_Data for this exercise_.
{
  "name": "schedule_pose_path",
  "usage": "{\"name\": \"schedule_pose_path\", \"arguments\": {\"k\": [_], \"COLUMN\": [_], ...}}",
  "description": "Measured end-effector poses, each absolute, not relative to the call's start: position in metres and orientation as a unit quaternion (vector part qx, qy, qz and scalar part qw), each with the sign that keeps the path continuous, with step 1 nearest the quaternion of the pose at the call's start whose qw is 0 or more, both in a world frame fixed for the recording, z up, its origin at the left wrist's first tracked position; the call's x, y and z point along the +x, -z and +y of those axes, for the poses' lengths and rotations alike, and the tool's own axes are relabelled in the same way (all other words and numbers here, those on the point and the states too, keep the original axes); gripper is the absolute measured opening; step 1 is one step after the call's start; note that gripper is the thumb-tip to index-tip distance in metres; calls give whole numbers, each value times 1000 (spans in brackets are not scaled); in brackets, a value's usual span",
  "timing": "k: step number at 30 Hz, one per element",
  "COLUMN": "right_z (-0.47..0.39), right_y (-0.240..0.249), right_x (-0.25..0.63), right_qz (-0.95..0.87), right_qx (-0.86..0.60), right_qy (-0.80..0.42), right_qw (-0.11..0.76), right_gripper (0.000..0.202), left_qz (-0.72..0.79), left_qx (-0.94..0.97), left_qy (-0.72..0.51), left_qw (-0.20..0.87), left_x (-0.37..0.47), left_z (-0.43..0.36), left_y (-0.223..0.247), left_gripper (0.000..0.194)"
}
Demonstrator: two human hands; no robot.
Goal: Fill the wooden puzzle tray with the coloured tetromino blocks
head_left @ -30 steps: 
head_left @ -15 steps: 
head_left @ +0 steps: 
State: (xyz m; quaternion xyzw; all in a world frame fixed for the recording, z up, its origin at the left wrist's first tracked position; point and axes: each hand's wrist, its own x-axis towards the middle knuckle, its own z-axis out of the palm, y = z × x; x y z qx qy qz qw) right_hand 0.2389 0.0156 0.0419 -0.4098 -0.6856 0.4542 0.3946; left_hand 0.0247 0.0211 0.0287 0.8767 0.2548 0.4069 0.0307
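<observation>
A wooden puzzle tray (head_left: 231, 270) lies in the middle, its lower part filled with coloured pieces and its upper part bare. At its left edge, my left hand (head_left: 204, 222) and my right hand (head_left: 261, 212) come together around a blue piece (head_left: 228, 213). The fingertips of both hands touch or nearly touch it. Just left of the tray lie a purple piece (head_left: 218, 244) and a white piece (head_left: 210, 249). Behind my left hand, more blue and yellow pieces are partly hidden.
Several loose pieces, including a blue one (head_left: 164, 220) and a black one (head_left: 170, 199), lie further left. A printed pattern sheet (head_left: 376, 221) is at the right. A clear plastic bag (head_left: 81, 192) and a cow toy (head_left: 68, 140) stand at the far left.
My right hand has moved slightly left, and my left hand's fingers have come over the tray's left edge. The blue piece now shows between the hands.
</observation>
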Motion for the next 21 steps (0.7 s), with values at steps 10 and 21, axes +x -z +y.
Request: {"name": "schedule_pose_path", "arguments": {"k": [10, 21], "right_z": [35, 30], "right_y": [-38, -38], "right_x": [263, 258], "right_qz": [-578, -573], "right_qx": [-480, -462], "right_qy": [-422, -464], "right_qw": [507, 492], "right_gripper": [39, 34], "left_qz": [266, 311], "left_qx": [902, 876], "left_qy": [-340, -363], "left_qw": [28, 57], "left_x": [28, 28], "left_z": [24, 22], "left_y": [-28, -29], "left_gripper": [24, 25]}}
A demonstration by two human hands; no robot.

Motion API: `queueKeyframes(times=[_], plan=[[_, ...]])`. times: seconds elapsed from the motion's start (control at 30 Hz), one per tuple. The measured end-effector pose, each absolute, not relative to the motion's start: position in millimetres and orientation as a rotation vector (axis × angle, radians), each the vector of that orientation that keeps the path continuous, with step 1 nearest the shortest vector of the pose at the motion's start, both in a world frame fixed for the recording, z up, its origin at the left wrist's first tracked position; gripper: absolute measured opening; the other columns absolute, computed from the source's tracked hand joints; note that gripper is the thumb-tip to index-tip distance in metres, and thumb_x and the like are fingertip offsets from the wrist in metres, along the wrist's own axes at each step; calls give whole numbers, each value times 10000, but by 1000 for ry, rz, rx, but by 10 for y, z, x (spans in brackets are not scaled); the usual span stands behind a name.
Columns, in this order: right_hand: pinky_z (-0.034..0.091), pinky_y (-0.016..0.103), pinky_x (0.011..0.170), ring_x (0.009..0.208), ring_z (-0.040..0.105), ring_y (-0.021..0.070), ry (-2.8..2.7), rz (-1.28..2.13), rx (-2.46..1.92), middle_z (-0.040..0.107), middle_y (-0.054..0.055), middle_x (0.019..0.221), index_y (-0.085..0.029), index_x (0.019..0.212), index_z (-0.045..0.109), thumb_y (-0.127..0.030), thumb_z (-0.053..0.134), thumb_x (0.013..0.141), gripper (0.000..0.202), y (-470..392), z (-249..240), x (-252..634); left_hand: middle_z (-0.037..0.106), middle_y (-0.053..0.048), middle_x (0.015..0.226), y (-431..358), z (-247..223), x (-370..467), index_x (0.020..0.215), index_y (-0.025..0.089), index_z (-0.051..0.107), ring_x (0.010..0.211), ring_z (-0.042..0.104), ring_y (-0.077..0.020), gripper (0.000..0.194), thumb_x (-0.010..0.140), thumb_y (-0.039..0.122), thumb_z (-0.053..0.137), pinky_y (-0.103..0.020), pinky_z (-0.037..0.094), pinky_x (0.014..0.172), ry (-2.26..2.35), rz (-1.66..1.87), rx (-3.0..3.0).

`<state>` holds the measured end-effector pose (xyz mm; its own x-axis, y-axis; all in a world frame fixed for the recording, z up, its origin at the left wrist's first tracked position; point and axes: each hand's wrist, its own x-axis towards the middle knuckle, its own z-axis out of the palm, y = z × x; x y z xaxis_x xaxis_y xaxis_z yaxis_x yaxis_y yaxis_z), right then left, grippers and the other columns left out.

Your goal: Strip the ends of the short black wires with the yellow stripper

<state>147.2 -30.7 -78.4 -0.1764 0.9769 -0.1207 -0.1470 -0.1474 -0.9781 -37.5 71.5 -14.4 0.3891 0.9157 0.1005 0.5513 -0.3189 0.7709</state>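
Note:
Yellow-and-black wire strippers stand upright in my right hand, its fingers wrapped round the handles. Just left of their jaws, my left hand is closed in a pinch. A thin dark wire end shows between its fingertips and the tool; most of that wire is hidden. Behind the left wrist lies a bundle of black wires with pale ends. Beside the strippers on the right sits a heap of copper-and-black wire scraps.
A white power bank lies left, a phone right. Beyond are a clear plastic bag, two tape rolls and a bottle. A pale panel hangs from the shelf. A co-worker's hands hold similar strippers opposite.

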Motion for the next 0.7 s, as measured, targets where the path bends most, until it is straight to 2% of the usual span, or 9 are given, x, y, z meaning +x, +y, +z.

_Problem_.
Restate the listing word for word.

_Task answer_.
{
  "name": "schedule_pose_path",
  "usage": "{\"name\": \"schedule_pose_path\", \"arguments\": {\"k\": [_], \"COLUMN\": [_], ...}}",
  "description": "Measured end-effector poses, each absolute, not relative to the call's start: position in metres and orientation as a unit quaternion (vector part qx, qy, qz and scalar part qw), each with the sign that keeps the path continuous, with step 1 nearest the quaternion of the pose at the call's start whose qw is 0 or more, both in a world frame fixed for the recording, z up, its origin at the left wrist's first tracked position; the call's x, y and z point along the +x, -z and +y of those axes, for the poses' lengths and rotations alike, and the tool's own axes are relabelled in the same way (all other words and numbers here, those on the point and the states too, keep the original axes); gripper is the absolute measured opening; step 1 is one step after the call's start; note that gripper is the thumb-tip to index-tip distance in metres; calls give whole numbers, each value times 1000 (spans in brackets are not scaled); in brackets, a value's usual span",
  "timing": "k: step number at 30 Hz, one per element",
  "COLUMN": "right_z (-0.47..0.39), right_y (-0.240..0.249), right_x (-0.25..0.63), right_qz (-0.95..0.87), right_qx (-0.86..0.60), right_qy (-0.80..0.42), right_qw (-0.11..0.76), right_gripper (0.000..0.202), left_qz (-0.72..0.79), left_qx (-0.94..0.97), left_qy (-0.72..0.51), left_qw (-0.20..0.87), left_x (-0.37..0.47), left_z (-0.43..0.36), left_y (-0.223..0.247), left_gripper (0.000..0.194)"
}
Demonstrator: two human hands; no robot.
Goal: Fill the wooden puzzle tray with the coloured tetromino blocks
head_left @ -30 steps: 
head_left @ -15 steps: 
head_left @ +0 steps: 
State: (xyz m; quaternion xyzw; all in a world frame fixed for the recording, z up, its origin at the left wrist's first tracked position; point and axes: each hand's wrist, its own x-axis towards the middle knuckle, its own z-axis out of the palm, y = z × x; x y z qx qy qz qw) right_hand 0.2389 0.0156 0.0419 -0.4098 -0.6856 0.4542 0.3946; left_hand 0.0247 0.0211 0.0287 0.8767 0.2548 0.4069 0.0307
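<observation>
A wooden puzzle tray (head_left: 231, 270) lies in the middle, its lower part filled with coloured pieces and its upper part bare. At its left edge, my left hand (head_left: 204, 222) and my right hand (head_left: 261, 212) come together around a blue piece (head_left: 228, 213). The fingertips of both hands touch or nearly touch it. Just left of the tray lie a purple piece (head_left: 218, 244) and a white piece (head_left: 210, 249). Behind my left hand, more blue and yellow pieces are partly hidden.
Several loose pieces, including a blue one (head_left: 164, 220) and a black one (head_left: 170, 199), lie further left. A printed pattern sheet (head_left: 376, 221) is at the right. A clear plastic bag (head_left: 81, 192) and a cow toy (head_left: 68, 140) stand at the far left.
My right hand has moved slightly left, and my left hand's fingers have come over the tray's left edge. The blue piece now shows between the hands.
</observation>
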Motion for the next 21 steps (0.7 s), with values at steps 10 and 21, axes +x -z +y.
Request: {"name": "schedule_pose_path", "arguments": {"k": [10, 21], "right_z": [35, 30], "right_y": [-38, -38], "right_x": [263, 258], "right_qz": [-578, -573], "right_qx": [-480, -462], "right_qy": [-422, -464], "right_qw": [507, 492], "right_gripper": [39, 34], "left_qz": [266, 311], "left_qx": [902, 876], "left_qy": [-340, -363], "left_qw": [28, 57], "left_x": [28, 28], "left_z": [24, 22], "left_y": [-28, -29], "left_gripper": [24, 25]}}
A demonstration by two human hands; no robot.

Motion API: `queueKeyframes(times=[_], plan=[[_, ...]])`. times: seconds elapsed from the motion's start (control at 30 Hz), one per tuple. The measured end-effector pose, each absolute, not relative to the motion's start: position in millimetres and orientation as a rotation vector (axis × angle, radians), each the vector of that orientation that keeps the path continuous, with step 1 nearest the shortest vector of the pose at the motion's start, both in a world frame fixed for the recording, z up, its origin at the left wrist's first tracked position; gripper: absolute measured opening; the other columns absolute, computed from the source's tracked hand joints; note that gripper is the thumb-tip to index-tip distance in metres, and thumb_x and the like are fingertip offsets from the wrist in metres, along the wrist's own axes at each step; calls give whole numbers, each value times 10000, but by 1000 for ry, rz, rx, but by 10 for y, z, x (spans in brackets are not scaled); the usual span stands behind a name.
Columns, in this order: right_hand: pinky_z (-0.034..0.091), pinky_y (-0.016..0.103), pinky_x (0.011..0.170), ring_x (0.009..0.208), ring_z (-0.040..0.105), ring_y (-0.021..0.070), ry (-2.8..2.7), rz (-1.28..2.13), rx (-2.46..1.92), middle_z (-0.040..0.107), middle_y (-0.054..0.055), middle_x (0.019..0.221), index_y (-0.085..0.029), index_x (0.019..0.212), index_z (-0.045..0.109), thumb_y (-0.127..0.030), thumb_z (-0.053..0.134), thumb_x (0.013..0.141), gripper (0.000..0.202), y (-470..392), z (-249..240), x (-252..634); left_hand: middle_z (-0.037..0.106), middle_y (-0.053..0.048), middle_x (0.015..0.226), y (-431..358), z (-247..223), x (-370..467), index_x (0.020..0.215), index_y (-0.025..0.089), index_z (-0.051..0.107), ring_x (0.010..0.211), ring_z (-0.042..0.104), ring_y (-0.077..0.020), gripper (0.000..0.194), thumb_x (-0.010..0.140), thumb_y (-0.039..0.122), thumb_z (-0.053..0.137), pinky_y (-0.103..0.020), pinky_z (-0.037..0.094), pinky_x (0.014..0.172), ry (-2.26..2.35), rz (-1.66..1.87), rx (-3.0..3.0).

`<state>` holds the measured end-effector pose (xyz mm; its own x-axis, y-axis; all in a world frame fixed for the recording, z up, its origin at the left wrist's first tracked position; point and axes: each hand's wrist, its own x-axis towards the middle knuckle, its own z-axis out of the palm, y = z × x; x y z xaxis_x xaxis_y xaxis_z yaxis_x yaxis_y yaxis_z), right then left, grippers and the other columns left out.

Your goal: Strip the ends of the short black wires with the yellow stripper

<state>147.2 -30.7 -78.4 -0.1764 0.9769 -0.1207 -0.1470 -0.1474 -0.9781 -37.5 71.5 -14.4 0.3891 0.9157 0.1005 0.5513 -0.3189 0.7709</state>
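Note:
Yellow-and-black wire strippers stand upright in my right hand, its fingers wrapped round the handles. Just left of their jaws, my left hand is closed in a pinch. A thin dark wire end shows between its fingertips and the tool; most of that wire is hidden. Behind the left wrist lies a bundle of black wires with pale ends. Beside the strippers on the right sits a heap of copper-and-black wire scraps.
A white power bank lies left, a phone right. Beyond are a clear plastic bag, two tape rolls and a bottle. A pale panel hangs from the shelf. A co-worker's hands hold similar strippers opposite.
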
Motion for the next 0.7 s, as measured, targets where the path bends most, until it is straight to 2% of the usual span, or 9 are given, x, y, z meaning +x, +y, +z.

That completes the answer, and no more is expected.